__REQUIREMENT__:
Copy out each line of the data below in which "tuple" appears.

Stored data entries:
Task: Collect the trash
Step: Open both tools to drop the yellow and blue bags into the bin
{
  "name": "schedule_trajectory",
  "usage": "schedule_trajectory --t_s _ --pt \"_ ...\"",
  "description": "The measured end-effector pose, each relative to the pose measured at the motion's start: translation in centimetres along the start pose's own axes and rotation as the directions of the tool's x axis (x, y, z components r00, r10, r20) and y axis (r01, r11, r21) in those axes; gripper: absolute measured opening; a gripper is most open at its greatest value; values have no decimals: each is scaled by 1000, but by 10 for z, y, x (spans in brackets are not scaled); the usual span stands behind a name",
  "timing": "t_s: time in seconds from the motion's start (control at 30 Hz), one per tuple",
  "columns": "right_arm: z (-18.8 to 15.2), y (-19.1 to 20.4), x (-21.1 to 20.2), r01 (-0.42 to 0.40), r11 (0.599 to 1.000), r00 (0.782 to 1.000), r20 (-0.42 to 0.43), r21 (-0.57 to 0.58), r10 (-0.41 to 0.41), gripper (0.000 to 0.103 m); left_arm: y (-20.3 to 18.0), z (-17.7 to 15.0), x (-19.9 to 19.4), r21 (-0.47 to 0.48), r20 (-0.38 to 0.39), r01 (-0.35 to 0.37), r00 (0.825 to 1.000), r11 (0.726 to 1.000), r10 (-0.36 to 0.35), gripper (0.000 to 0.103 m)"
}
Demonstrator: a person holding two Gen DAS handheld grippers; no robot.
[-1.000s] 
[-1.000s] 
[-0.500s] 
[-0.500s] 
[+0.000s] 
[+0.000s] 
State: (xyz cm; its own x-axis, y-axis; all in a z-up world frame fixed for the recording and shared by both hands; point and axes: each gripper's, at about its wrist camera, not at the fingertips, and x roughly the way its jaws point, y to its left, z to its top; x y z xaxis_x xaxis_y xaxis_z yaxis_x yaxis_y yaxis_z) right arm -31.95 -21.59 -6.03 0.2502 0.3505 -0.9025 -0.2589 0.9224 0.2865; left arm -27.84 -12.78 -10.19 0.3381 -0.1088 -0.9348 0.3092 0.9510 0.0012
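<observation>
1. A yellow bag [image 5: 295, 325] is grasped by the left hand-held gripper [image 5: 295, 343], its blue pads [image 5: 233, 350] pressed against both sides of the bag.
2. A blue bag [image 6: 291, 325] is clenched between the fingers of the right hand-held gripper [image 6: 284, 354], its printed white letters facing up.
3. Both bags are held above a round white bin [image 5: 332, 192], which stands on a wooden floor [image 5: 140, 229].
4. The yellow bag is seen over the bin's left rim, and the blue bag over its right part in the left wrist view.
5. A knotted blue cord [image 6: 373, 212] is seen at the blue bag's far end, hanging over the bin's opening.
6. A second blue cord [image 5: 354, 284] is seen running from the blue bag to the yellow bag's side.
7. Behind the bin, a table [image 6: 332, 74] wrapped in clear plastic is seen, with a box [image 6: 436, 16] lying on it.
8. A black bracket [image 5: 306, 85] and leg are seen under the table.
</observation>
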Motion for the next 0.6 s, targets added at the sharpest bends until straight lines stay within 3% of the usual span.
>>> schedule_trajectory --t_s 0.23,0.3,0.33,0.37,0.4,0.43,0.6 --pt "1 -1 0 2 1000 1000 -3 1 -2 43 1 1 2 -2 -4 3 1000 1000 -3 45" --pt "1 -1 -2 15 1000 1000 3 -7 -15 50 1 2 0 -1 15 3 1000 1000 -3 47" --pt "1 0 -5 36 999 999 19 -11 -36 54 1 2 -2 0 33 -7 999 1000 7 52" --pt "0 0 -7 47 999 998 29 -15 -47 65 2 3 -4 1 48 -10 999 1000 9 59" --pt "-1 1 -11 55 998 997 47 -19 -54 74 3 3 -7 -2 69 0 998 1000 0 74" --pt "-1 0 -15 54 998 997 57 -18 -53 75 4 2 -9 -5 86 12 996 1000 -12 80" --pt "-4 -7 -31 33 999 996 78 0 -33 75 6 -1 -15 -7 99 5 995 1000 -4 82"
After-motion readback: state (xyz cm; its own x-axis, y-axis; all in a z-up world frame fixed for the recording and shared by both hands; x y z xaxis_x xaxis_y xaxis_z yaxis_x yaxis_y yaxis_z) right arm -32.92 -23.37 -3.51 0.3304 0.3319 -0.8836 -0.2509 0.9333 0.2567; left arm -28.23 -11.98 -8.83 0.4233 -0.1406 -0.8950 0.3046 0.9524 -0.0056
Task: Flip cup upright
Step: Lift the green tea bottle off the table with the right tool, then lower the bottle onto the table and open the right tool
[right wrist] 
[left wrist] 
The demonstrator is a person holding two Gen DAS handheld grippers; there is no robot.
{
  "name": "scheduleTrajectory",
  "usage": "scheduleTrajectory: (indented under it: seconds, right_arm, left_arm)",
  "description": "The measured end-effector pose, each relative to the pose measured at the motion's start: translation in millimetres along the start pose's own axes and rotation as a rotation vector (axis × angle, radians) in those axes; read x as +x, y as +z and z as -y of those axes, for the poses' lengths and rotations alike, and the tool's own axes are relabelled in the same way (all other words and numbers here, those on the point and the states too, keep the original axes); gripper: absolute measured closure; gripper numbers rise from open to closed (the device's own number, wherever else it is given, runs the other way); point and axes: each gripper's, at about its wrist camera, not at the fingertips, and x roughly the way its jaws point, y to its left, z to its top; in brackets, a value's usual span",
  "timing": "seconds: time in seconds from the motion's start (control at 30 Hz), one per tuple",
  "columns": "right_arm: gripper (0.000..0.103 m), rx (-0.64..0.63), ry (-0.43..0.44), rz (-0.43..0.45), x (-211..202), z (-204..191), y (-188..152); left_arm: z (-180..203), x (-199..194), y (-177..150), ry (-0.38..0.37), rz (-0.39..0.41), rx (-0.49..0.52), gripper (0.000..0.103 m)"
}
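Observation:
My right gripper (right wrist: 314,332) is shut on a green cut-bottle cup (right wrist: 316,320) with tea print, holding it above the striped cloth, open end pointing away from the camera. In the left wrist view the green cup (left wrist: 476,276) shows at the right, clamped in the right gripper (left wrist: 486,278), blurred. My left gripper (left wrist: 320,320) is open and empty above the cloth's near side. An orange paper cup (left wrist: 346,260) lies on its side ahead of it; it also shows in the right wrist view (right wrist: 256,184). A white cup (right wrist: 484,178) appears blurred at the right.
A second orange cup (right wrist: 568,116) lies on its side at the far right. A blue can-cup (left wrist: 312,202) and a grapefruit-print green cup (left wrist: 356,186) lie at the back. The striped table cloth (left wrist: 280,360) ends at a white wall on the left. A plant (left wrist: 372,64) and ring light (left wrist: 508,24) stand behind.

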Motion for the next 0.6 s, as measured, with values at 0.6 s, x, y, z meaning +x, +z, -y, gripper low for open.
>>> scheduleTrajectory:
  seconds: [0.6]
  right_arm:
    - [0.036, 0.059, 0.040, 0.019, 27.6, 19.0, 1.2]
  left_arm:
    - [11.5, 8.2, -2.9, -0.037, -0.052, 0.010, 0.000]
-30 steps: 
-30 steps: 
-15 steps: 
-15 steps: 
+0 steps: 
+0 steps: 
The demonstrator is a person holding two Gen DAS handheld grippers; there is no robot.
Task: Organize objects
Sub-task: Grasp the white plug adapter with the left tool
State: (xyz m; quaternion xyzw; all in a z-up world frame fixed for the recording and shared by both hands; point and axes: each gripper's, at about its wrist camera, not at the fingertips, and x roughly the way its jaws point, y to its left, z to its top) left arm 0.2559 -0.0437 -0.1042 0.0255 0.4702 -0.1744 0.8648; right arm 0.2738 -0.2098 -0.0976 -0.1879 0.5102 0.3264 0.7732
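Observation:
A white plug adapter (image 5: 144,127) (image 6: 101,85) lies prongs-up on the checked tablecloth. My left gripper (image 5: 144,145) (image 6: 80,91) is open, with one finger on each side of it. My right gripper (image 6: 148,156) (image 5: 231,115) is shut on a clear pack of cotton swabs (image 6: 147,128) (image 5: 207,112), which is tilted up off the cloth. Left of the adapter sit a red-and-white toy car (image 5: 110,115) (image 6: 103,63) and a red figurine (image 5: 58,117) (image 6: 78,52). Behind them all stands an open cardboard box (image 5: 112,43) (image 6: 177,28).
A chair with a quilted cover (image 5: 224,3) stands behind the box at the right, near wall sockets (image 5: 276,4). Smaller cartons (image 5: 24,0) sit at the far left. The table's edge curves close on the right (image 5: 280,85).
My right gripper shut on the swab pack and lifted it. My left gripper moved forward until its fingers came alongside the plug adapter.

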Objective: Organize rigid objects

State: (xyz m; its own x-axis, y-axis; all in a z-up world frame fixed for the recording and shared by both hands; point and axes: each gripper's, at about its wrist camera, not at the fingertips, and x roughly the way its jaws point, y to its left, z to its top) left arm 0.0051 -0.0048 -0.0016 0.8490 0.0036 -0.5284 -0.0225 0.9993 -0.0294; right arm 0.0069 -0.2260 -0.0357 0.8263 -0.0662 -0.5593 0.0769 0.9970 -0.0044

__WRITTEN SOLUTION__:
  "timing": "t_s: time in seconds from the motion's start (control at 30 Hz), one per tuple",
  "timing": "seconds: time in seconds from the motion's start (control at 30 Hz), one per tuple",

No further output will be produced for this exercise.